Le spectre de la « crise suicide » plane toujours sur Orange, quinze ans après. Alors que l’ancien PDG Didier Lombard a comparu mercredi 13 novembre devant la Cour de cassation, contestant sa condamnation pour harcèlement lié aux suicides en série chez France Télécom entre 2008 et 2010, « il y a eu un autre suicide mardi », indique Valérie Guigot, élue de SUD35. union, 20 minutes.

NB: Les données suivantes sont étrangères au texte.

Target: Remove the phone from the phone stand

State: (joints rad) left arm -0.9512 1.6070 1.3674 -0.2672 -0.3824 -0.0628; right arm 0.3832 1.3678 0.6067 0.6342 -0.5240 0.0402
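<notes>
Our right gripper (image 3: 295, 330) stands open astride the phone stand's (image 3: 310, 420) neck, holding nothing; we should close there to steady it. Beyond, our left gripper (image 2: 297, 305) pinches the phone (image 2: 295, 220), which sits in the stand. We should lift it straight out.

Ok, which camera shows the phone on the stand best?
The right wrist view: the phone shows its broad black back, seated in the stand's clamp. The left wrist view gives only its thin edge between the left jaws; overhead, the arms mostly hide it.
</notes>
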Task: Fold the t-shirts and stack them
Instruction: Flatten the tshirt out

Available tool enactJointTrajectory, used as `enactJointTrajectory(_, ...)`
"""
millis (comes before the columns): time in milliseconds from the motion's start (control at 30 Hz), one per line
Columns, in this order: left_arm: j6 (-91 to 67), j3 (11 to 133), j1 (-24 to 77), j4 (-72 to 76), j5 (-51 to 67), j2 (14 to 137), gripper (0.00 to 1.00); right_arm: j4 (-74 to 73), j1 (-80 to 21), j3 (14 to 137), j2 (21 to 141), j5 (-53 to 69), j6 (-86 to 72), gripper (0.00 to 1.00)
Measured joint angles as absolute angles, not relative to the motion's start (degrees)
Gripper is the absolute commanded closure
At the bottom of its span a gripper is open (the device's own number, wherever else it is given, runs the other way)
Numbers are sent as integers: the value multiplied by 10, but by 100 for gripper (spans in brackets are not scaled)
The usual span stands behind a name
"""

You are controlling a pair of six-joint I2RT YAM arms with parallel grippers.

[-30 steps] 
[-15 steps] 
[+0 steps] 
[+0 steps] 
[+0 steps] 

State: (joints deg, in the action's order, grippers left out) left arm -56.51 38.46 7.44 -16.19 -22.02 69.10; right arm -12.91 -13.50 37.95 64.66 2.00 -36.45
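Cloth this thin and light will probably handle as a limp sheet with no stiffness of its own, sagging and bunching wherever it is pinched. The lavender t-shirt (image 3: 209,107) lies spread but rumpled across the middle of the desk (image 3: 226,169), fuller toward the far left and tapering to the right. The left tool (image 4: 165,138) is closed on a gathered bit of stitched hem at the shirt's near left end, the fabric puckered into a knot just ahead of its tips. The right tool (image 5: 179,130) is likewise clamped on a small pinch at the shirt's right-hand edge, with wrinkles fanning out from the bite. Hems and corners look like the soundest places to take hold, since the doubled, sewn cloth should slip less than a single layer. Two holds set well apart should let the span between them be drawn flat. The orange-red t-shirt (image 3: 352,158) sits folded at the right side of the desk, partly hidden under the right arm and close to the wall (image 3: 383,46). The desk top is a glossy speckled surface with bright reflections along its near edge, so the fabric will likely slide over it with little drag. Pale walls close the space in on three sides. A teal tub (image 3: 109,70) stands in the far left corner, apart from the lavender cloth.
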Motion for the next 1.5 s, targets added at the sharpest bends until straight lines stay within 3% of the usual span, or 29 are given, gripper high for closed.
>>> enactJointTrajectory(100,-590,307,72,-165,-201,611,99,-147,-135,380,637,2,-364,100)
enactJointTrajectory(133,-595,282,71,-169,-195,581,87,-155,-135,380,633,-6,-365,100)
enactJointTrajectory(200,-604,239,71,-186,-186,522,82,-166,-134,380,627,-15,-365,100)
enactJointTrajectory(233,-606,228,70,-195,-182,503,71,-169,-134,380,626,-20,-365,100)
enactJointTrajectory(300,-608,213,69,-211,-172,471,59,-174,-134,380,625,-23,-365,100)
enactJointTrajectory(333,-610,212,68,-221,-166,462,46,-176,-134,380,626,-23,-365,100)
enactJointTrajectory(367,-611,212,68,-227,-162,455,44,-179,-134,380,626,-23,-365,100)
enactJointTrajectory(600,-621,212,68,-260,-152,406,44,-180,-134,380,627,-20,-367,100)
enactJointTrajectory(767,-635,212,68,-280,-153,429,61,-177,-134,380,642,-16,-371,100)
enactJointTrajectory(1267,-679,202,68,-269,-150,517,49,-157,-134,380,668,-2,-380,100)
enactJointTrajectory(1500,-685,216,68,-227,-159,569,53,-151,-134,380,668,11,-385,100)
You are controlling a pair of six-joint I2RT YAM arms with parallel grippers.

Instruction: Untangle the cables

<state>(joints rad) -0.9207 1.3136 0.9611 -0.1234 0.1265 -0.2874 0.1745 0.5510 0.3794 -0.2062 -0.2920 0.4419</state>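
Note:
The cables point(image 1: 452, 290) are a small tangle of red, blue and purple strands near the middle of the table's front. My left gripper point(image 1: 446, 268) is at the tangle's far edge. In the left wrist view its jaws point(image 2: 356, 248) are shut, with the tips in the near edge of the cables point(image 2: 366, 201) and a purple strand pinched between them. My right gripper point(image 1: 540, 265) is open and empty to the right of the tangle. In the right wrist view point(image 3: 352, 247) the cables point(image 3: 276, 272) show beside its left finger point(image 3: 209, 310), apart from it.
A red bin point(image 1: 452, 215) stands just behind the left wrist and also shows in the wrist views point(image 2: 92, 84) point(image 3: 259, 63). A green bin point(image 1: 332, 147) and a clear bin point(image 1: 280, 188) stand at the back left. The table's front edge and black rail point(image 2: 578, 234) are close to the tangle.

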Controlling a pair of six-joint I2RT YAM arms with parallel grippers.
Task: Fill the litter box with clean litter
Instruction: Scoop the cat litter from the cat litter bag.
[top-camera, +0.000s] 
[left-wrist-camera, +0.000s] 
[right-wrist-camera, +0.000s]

Dans une entreprise de 65 000 salariés, « on en a eu quatre depuis le 1er octobre », constate Sébastien Crozier, président du syndicat CFE-CGC Orange, et une trentaine de suicides et tentatives de suicide en deux ans, « une série assez choquante ». « L’ambiance est très lourde », confirme Valérie Guigot, qui précise que « tous les secteurs sont concernés, de la finance aux boutiques ».
Une transformation forcée
La nouvelle stratégie, baptisée « Lead the future », vise à transformer Orange « à tout prix ». Un important plan de départs volontaires a particulièrement touché l’activité d’Orange, avec 648 suppressions de postes. « Plus de 90 % des postes concernés étaient couverts par le plan de départs volontaires. Restent une quarantaine de situations à examiner au cas par cas pour trouver une solution qui convienne à chacun. Il n’y aura pas de départs contraints, pas de licenciements », assure Orange, contacté par 20 minutes. Mais les syndicats sont sceptiques quant aux méthodes utilisées. « Des chantiers risquent de fermer en région, les déplacements de service représentent 1h40 de transport en région parisienne », énumère Valérie Guigot.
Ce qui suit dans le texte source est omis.